**TASK DIRECTIONS**. The lines wanted run from the first one below through the one with "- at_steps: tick". Return them exactly.

**GIVEN DATA**.
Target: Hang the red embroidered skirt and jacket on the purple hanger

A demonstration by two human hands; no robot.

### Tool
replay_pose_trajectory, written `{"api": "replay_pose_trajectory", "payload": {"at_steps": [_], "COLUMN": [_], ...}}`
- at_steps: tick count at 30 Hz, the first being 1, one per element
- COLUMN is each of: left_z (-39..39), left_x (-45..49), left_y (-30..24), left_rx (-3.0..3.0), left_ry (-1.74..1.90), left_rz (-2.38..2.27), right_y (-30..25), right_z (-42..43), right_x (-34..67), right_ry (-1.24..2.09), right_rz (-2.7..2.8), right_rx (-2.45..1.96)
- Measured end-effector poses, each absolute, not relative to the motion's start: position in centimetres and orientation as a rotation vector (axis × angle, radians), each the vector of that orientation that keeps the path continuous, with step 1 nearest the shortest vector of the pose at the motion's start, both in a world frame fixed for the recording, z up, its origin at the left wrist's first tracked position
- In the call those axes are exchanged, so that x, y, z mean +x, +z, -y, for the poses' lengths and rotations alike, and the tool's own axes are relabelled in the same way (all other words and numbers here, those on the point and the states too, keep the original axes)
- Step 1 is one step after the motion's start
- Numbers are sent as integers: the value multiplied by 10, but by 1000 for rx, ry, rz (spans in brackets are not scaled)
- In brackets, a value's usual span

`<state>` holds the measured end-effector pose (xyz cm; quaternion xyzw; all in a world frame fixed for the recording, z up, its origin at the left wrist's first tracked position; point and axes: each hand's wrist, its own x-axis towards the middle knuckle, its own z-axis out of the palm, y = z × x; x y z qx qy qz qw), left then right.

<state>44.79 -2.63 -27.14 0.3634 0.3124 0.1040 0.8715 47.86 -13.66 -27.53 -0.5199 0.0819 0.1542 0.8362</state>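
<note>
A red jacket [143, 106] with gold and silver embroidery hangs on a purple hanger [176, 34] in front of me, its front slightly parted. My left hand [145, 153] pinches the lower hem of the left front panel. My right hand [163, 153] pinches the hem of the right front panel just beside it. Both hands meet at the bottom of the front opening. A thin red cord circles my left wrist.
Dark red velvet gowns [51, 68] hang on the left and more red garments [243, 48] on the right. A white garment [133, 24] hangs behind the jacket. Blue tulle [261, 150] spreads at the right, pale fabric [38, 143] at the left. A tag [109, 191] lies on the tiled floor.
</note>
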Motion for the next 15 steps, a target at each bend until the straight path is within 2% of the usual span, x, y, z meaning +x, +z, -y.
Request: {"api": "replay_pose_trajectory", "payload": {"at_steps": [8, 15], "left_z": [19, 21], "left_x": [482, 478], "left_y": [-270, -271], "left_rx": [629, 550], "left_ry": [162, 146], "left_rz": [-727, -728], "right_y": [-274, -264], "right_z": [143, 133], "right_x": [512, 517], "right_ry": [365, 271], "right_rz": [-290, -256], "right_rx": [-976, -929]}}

**RESPONSE TO THE TASK**.
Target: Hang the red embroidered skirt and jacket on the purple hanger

A demonstration by two human hands; no robot.

### Tool
replay_pose_trajectory, written `{"api": "replay_pose_trajectory", "payload": {"at_steps": [_], "COLUMN": [_], ...}}`
- at_steps: tick count at 30 Hz, the first being 1, one per element

This exercise has now been finished.